Anticonvulsant drugs (including phenytoin, barbiturates, carbamazepine), which stimulate hepatic microsomal enzyme activity, may enhance the hepatotoxic effect of paracetamol by increasing its conversion into hepatotoxic metabolites. Concomitant use of paracetamol with isoniazid increases the risk of hepatotoxic syndrome. Paracetamol reduces the efficacy of diuretics.

Paracetamol should be used with caution when administered concomitantly with flucloxacillin, as co-administration has been associated with metabolic acidosis with a high anion gap due to pyroglutamic acidosis, particularly in patients with risk factors (see section "Special precautions for use").

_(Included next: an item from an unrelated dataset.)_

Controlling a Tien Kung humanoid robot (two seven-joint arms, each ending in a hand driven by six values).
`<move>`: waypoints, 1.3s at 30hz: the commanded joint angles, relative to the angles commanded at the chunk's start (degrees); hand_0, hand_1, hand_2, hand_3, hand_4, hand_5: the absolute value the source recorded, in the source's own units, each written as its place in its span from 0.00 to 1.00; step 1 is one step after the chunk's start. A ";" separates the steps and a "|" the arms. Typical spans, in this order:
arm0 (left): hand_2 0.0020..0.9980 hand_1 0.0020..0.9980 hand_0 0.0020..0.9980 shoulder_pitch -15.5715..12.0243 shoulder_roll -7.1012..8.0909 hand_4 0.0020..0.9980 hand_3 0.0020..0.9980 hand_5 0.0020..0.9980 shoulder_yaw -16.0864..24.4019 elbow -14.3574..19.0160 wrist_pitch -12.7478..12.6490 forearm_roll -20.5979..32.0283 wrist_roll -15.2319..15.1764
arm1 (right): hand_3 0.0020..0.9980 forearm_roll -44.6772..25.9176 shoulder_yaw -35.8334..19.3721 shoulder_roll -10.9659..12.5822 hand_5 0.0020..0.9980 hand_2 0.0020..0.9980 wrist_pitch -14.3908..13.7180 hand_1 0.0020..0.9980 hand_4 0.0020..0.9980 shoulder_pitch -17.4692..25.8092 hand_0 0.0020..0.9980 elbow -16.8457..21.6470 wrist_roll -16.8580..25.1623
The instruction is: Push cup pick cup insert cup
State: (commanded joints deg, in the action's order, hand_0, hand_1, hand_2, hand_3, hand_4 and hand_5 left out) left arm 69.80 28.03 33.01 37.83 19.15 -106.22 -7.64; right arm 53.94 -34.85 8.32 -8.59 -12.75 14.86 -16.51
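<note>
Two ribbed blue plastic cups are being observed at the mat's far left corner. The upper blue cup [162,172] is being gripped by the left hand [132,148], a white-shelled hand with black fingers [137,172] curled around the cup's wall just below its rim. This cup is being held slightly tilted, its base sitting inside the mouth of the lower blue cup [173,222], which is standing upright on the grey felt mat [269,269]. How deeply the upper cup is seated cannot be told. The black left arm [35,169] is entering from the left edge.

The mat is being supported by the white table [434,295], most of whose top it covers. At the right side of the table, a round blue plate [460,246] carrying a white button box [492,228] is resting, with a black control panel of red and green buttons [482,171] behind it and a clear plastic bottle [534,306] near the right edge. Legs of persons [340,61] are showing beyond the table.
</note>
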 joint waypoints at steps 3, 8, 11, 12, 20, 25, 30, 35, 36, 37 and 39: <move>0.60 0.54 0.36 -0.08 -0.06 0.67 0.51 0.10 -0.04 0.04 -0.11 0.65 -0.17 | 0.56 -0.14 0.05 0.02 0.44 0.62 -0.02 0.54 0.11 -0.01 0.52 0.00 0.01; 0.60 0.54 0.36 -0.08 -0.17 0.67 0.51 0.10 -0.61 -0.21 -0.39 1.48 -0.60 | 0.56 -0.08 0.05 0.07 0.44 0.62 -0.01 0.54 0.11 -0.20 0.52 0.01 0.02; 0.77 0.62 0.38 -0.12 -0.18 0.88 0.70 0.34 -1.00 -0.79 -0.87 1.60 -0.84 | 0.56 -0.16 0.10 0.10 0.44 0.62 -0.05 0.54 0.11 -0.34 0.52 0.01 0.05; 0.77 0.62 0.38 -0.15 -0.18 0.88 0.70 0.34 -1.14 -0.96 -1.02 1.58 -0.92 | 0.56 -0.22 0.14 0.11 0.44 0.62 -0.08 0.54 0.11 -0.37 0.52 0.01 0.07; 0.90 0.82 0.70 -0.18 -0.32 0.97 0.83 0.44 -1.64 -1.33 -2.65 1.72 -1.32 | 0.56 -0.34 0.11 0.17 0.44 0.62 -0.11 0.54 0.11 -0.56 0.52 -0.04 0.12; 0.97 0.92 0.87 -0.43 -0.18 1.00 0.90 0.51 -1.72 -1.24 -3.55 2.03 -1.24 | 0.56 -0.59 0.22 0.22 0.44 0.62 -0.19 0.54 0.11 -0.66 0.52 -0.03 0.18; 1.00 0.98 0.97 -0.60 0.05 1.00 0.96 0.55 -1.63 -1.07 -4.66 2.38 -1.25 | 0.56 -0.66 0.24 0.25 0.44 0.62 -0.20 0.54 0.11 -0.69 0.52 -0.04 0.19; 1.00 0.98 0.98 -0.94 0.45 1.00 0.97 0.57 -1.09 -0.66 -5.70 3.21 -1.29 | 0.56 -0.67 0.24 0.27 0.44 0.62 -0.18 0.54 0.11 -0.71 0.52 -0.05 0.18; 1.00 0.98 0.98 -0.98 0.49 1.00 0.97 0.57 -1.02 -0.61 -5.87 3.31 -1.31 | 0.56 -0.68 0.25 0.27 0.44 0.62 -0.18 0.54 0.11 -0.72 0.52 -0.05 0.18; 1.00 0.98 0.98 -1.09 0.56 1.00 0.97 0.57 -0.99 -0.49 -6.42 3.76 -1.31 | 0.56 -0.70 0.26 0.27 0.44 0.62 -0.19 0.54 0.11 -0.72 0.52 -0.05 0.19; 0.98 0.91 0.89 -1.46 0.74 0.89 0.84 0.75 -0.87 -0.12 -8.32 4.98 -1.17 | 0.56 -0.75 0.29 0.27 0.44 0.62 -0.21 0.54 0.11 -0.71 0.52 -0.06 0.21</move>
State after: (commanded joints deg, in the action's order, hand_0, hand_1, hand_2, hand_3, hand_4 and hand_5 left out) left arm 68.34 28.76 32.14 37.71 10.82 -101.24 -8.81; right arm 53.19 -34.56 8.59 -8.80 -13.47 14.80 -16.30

Do not use concomitantly with alcohol.

Ascorbic acid enhances intestinal absorption of iron, increases levels of ethinylestradiol, penicillins, and tetracyclines; and decreases blood levels of antipsychotic drugs and phenothiazine derivatives. Glucocorticoids reduce body stores of ascorbic acid. Concurrent use of ascorbic acid and deferoxamine increases tissue iron toxicity, particularly in cardiac muscle, potentially leading to circulatory decompensation. Ascorbic acid should be administered only 2 hours after deferoxamine injection. High doses of ascorbic acid reduce the effectiveness of tricyclic antidepressants. Absorption of ascorbic acid is reduced when taken concomitantly with oral contraceptives, fruit or vegetable juices, or alkaline drinks.

Special precautions.

In case of high body temperature or prolonged fever persisting for 5 days during treatment with the drug, or if signs of superinfection appear, consult a physician to determine the appropriateness of continuing therapy.

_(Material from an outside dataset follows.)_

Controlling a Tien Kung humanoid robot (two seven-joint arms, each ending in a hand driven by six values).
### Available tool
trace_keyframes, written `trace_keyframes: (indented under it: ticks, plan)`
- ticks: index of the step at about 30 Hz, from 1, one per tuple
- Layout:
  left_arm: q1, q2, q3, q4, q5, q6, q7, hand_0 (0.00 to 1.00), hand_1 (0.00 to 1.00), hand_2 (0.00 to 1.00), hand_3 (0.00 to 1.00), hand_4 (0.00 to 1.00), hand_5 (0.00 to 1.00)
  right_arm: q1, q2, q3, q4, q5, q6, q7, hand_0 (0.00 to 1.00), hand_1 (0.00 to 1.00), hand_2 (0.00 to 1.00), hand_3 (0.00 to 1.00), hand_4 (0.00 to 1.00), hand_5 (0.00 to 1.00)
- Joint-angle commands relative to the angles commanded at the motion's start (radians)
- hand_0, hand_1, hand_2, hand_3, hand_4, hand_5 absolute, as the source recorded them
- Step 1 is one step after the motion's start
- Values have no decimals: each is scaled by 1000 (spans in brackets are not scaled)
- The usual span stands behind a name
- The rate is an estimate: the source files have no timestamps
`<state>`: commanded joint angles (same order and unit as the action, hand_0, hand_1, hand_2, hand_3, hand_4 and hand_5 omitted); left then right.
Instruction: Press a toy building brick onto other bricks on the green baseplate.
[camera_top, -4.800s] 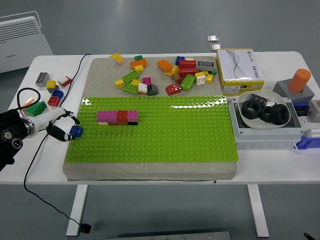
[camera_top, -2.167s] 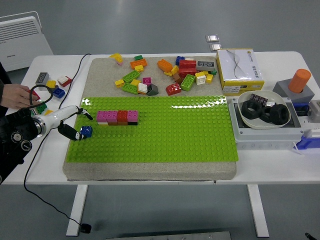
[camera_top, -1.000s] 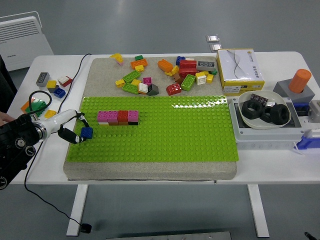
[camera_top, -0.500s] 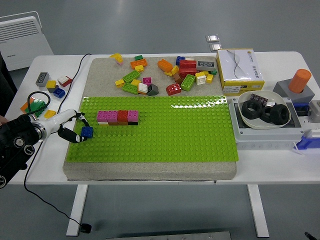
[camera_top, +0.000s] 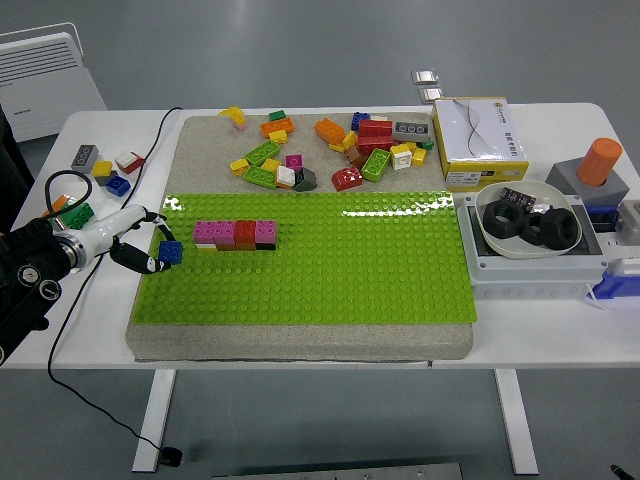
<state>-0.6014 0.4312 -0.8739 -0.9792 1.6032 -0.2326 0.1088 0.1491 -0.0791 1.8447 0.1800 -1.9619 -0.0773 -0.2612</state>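
Right now my left hand (camera_top: 140, 243) pinches the small blue brick (camera_top: 170, 252) between fingertips, holding it at the left edge of the green baseplate (camera_top: 320, 270), just left of the row of bricks (camera_top: 235, 234) it should join. I judge it light, rigid and slick-sided, so a grip on two opposite side walls suits it, leaving the top free for pressing. It looks nearly square, slightly tilted, studs roughly upward; I cannot make out a clear long axis.
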Motion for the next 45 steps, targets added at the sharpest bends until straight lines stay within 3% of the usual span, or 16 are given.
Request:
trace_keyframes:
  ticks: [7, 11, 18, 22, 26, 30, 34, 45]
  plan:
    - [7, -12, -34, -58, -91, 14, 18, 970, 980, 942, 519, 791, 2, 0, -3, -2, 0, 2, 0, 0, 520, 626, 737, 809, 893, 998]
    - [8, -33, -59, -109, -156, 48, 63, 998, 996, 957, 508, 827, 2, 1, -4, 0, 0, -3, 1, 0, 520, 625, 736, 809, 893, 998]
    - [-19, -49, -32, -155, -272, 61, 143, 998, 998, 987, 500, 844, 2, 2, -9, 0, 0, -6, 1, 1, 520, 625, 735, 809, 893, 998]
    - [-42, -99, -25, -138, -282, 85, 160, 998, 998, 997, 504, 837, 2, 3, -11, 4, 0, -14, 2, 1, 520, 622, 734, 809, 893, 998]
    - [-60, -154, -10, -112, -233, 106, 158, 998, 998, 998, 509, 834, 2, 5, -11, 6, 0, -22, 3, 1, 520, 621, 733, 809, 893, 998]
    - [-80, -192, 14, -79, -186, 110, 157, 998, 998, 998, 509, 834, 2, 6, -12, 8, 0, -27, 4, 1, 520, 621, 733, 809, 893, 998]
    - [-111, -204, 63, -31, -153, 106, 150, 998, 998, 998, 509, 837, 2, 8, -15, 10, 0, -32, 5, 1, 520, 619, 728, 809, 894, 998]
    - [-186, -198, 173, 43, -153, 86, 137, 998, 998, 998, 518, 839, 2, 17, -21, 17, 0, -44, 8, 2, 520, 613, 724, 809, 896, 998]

Ascorbic acid may alter the results of laboratory tests (blood glucose, bilirubin, transaminase activity).

Consult a physician regarding the possibility of using the drug in patients with impaired kidney or liver function. Consult a physician before using the drug if the patient is taking warfarin or similar agents with anticoagulant effects.

In patients with alcoholic liver disease, the risk of hepatotoxic effects of paracetamol is increased. The drug may affect laboratory test results for blood uric acid levels.

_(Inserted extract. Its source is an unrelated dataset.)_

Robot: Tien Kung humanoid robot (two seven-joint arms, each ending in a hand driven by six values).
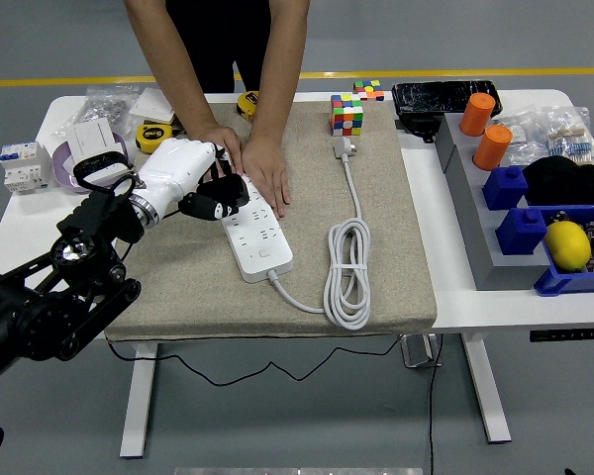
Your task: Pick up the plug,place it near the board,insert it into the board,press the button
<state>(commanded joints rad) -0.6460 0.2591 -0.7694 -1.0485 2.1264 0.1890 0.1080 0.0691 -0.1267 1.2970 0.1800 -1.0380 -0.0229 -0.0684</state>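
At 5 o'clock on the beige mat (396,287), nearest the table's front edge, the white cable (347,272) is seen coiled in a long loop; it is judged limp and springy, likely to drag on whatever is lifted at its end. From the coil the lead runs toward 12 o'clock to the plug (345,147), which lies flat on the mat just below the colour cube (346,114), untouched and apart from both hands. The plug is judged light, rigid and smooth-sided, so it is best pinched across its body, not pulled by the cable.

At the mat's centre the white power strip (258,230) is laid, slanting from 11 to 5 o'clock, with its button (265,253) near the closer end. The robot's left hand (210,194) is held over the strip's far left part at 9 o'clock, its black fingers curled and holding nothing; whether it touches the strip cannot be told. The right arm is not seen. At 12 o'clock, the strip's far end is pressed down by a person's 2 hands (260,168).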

Do not exceed the recommended doses.

Do not take the drug with other products containing paracetamol.

If symptoms do not resolve or if headache becomes persistent, consult a physician.

The risk of primarily psychological dependence may occur when exceeding recommended doses or during prolonged treatment.

For adults with body weight over 50 kg, the total daily dose of paracetamol should not exceed 4 g.

Cases of high anion gap metabolic acidosis (HAGMA) due to pyroglutamic acidosis have been reported in patients with severe conditions such as severe renal failure and sepsis, or in patients with malnutrition or other sources of glutathione deficiency (e.g., chronic alcoholism), who were treated with paracetamol at therapeutic doses for prolonged periods or in combination with flucloxacillin. If HAGMA due to pyroglutamic acidosis is suspected, immediate discontinuation of paracetamol and careful monitoring are recommended. Measurement of 5-oxoproline levels in urine may be useful in identifying pyroglutamic acidosis as the underlying cause of HAGMA in patients with multiple risk factors.

Precautionary measures.

Consumption of alcohol or use of sedatives (especially barbiturates) increases the sedative effect of pheniramine maleate; therefore, avoid using these substances during treatment.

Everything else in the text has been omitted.